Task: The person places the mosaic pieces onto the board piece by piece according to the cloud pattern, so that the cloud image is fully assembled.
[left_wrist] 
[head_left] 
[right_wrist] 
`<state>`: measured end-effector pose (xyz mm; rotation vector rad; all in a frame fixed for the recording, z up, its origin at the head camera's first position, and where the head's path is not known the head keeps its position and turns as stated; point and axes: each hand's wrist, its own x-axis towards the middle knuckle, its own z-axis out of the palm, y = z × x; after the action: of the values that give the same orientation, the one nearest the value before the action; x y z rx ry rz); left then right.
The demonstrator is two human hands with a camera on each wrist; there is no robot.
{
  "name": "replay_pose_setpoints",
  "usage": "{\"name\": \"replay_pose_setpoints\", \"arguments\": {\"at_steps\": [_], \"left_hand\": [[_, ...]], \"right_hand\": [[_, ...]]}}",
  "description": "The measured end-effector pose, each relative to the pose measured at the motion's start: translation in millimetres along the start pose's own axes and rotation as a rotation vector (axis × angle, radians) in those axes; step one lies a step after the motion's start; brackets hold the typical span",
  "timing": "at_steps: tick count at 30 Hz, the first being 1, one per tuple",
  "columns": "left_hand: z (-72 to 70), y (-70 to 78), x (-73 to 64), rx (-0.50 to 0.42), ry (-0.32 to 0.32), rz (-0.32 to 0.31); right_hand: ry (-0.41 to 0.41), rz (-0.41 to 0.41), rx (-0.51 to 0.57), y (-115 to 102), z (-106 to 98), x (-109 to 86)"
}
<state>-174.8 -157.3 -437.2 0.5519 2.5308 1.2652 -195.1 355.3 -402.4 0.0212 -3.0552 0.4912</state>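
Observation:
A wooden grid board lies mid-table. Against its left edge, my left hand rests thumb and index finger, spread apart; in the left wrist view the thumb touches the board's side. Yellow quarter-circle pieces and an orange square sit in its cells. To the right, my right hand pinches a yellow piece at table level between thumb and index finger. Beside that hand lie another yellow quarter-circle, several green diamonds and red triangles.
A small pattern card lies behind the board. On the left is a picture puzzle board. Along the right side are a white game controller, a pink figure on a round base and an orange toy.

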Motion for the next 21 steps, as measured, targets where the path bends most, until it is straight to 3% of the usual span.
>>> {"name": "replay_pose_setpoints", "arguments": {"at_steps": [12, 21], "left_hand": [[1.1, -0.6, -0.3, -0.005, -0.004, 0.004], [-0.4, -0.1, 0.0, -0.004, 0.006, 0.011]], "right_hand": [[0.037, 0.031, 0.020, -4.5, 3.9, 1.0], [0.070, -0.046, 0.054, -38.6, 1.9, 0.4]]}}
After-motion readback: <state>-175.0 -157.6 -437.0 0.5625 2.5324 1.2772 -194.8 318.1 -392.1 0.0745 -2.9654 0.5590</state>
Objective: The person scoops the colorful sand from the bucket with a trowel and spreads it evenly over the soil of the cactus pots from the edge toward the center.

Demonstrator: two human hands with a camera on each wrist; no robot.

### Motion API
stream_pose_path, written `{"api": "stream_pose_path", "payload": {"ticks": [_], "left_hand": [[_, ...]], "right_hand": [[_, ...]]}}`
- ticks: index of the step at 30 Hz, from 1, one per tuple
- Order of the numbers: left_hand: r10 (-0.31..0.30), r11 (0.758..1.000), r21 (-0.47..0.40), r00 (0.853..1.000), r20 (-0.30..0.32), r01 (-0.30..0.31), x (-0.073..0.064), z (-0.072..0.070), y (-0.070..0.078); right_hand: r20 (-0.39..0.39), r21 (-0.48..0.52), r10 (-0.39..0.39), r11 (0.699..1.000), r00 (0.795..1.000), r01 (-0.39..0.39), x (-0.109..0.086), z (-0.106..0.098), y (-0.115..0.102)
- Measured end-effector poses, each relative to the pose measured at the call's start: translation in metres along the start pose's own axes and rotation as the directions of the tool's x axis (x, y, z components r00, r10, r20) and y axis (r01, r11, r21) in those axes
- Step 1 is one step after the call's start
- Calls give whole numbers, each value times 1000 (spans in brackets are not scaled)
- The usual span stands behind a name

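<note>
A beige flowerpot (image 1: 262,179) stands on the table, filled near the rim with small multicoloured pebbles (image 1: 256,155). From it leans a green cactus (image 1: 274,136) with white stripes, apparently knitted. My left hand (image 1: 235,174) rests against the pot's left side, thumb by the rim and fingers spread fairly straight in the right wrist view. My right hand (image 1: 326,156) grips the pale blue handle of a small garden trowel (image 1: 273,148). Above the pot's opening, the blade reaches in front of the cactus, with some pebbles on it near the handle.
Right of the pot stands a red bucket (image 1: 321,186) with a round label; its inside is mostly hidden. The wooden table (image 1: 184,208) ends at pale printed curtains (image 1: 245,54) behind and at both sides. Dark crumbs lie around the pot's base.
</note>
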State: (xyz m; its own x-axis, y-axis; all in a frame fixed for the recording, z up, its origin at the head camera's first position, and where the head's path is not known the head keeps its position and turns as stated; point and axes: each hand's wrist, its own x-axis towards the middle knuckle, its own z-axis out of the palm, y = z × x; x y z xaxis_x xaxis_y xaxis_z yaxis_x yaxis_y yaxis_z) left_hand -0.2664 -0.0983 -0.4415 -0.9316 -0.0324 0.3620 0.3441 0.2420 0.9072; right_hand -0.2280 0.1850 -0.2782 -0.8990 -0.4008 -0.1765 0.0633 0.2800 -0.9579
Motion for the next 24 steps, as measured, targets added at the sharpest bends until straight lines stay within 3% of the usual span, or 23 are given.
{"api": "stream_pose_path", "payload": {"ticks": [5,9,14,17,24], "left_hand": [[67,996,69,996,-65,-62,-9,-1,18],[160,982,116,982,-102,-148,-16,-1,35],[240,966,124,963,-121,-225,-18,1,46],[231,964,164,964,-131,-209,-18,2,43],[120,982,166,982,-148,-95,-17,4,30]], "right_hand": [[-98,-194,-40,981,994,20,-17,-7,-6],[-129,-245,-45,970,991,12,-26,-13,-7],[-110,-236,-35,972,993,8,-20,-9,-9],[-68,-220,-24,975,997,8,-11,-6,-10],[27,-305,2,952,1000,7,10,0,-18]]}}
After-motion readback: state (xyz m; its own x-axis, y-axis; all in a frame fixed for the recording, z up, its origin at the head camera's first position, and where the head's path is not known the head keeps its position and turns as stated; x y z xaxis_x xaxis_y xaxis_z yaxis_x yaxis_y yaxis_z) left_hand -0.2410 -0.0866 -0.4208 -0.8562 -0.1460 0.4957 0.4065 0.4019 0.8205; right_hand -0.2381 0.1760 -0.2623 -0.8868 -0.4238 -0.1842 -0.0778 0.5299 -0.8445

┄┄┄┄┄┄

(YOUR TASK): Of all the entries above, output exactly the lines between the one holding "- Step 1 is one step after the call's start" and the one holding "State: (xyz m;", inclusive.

(EXERCISE SOLUTION):
- Step 1 is one step after the call's start
- Calls give whole numbers, each value times 1000 (spans in brackets are not scaled)
- The usual span stands behind a name

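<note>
A beige flowerpot (image 1: 262,179) stands on the table, filled near the rim with small multicoloured pebbles (image 1: 256,155). From it leans a green cactus (image 1: 274,136) with white stripes, apparently knitted. My left hand (image 1: 235,174) rests against the pot's left side, thumb by the rim and fingers spread fairly straight in the right wrist view. My right hand (image 1: 326,156) grips the pale blue handle of a small garden trowel (image 1: 273,148). Above the pot's opening, the blade reaches in front of the cactus, with some pebbles on it near the handle.
Right of the pot stands a red bucket (image 1: 321,186) with a round label; its inside is mostly hidden. The wooden table (image 1: 184,208) ends at pale printed curtains (image 1: 245,54) behind and at both sides. Dark crumbs lie around the pot's base.
</note>
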State: (xyz m; its own x-axis, y-axis; all in a frame fixed for the recording, z up, its origin at the head camera's first position, and where the head's path is not known the head keeps its position and turns as stated; point and axes: each hand's wrist, its own x-axis towards the middle knuckle, its own z-axis out of the palm, y = z × x; x y z xaxis_x xaxis_y xaxis_z yaxis_x yaxis_y yaxis_z) left_hand -0.2664 -0.0983 -0.4415 -0.9316 -0.0324 0.3620 0.3441 0.2420 0.9072; right_hand -0.2280 0.1850 -0.2782 -0.8990 -0.4008 -0.1765 0.0633 0.2800 -0.9579

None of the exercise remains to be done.